## What is expected
Read through the listing below and return only the lines containing "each".
----- Collected data
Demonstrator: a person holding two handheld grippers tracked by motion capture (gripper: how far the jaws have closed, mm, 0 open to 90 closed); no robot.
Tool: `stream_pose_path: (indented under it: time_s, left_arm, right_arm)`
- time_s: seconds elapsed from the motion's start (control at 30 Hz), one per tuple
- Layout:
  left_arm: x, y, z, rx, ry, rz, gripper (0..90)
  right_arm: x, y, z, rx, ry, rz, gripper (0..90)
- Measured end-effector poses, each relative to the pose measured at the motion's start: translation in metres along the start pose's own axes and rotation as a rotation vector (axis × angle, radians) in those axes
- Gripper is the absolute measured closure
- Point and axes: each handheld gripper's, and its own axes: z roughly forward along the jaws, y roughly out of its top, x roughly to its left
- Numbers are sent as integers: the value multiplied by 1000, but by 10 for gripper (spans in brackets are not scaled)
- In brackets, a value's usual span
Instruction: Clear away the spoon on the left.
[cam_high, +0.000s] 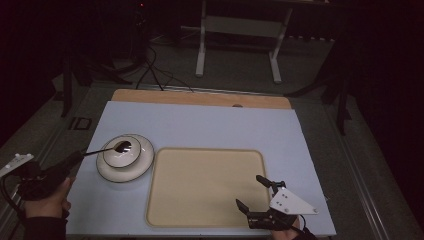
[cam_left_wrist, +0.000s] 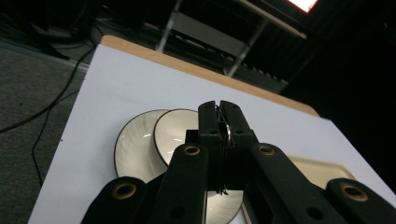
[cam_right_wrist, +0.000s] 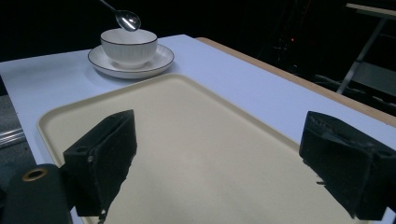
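left gripper (cam_high: 75, 159) clamps spoon (cam_high: 116, 148) handle, its bowl just above the cup (cam_high: 121, 151) | cup sits on saucer (cam_high: 107, 172), left of tray (cam_high: 205, 185) | right gripper (cam_high: 254, 192) jaws wide apart, empty, over tray's near right corner

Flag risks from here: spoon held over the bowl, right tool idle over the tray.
1. The left tool pinches the spoon only at the handle's far end; it could twist or slip and drop into the bowl.
2. The bowl sits loose on the saucer; a knock from the spoon may shift or tip it.
3. The right tool hangs open low over the tray and could catch its rim.
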Motion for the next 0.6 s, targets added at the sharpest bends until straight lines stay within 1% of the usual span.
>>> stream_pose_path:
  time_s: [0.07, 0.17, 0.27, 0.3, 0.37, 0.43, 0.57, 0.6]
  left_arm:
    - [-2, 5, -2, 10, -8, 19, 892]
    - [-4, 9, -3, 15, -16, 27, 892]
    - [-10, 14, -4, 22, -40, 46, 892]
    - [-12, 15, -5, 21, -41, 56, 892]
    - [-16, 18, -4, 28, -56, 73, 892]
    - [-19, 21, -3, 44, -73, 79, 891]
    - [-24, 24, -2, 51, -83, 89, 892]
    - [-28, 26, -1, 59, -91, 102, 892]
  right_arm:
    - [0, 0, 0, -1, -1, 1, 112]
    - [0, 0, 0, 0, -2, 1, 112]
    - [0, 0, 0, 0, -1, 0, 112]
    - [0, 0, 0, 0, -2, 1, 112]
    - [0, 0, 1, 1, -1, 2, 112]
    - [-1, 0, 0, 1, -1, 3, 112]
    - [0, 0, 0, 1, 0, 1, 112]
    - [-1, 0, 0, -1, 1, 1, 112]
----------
## Solution to this exercise
- Measured end-effector poses, each relative to the pose measured at the motion's start: translation in metres along the start pose's own axes and rotation as a rotation vector (axis × angle, radians) in those axes
- Point and axes: each handheld gripper's, and its own axes: z roughly forward along the jaws, y roughly out of its top, x roughly to its left

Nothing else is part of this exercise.